LGBTQ high school students left the Iowa Capitol building in tears this afternoon, with some experiencing panic attacks on their way out, after state troopers forced them to leave because some had used Statehouse bathrooms of the gender they identify with. Iowa Safe Schools had organized a group of over 100 students today to lobby legislators on issues impacting LGBTQ youth.

“Four state troopers forced us out, including myself, they pushed me, forced all the students out,” explained Iowa Safe Schools Executive Director Nate Monson. “We had some students still in the Capitol, we had to find them, it was pure chaos.”

One trans student who identified as male who wished to remain anonymous told Starting Line that he was using the men’s restroom and had a small amount of makeup on around his eyes. A man in the restroom questioned his makeup and reportedly told him, “You’re in the wrong bathroom.”

Several other students who identify as male were soon after told they couldn’t enter the men’s restrooms by state troopers, who had begun to gather around them.

“I witnessed a state trooper what I consider verbally assaulting one of my students,” said Andrew Krischel, a teacher and GSA adviser at Southeast Polk High School. “He was yelling at him, saying he wasn’t allowed to use the restroom because he’s a little girl, and if he went in the restroom he’d be sexually assaulted or something like that.”

In a video shared with Starting Line, four state troopers can be seen in the second floor rotunda confronting Monson and telling him that they all needed to leave the building. Monson insists to the troopers that the Iowa Civil Rights Act covers public accommodations, including public restrooms.

“That is not a gender-neutral restroom, it is a male restroom,” one trooper can be heard telling Monson.

[inline-ad id=”0″]

“Leave or you will be arrested,” the trooper said shortly after.

Monson told Starting Line he started hearing about issues with troopers confronting students around 1:00. A little over a half hour later, they were told to leave.

“They started rounding up any kid that was wearing rainbow, essentially,” Monson said of the state troopers. “They got in my face and told me I had to be quiet. It was quite intimidating.”

Krischel said that he was trying to help one of his students who was dehydrated and having health issues, but was told by a Capitol official to get water on the way out of the building or they would be arrested.

“We weren’t doing anything wrong and we just got kicked out,” 17-year-old Victoria Sampsel of Des Moines, said through tears afterward. “I’m angry … We were advocating for LGBTQ youth. I wish everyone would understand what LGBTQ youth go through.”

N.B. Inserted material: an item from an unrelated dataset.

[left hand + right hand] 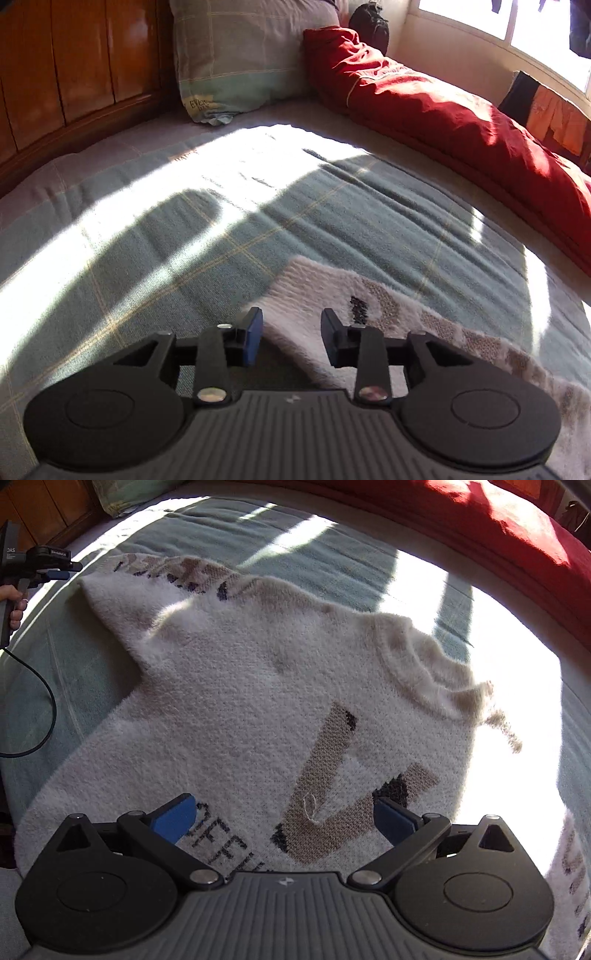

An Iowa State Patrol spokesperson sent out the following statement to media afterward:

“At approximately 12:30 p.m. today, the Iowa State Patrol and Capitol Security received citizen reports of multiple people occupying one of the male restrooms in the Iowa State Capitol. The concerned parties expressed concern because the occupants included both adult and minor females. On three separate occasions, Capitol Security requested the adult and minor females discontinue the use of the male restroom and directed them to the gender-neutral restrooms located in the Capitol should they so desire. The group refused to comply with the requests and were escorted from the Capitol by members of the Iowa State Patrol without incident or arrest.”

Earlier in the day, the students found success in their lobbying efforts. A Senate subcommittee advanced legislation to ban the “gay/trans panic defense.” The Iowa House had passed the bill unanimously earlier in the week, a rare success for LGBTQ issues at the Republican-controlled Legislature.

“I think the troopers need to all be terminated that were involved, and I think the Capitol needs to have a serious conversation with all their staff and legislators to make sure it’s a space where everyone can feel included,” Monson said. “It’s their building, and they were told it wasn’t today.”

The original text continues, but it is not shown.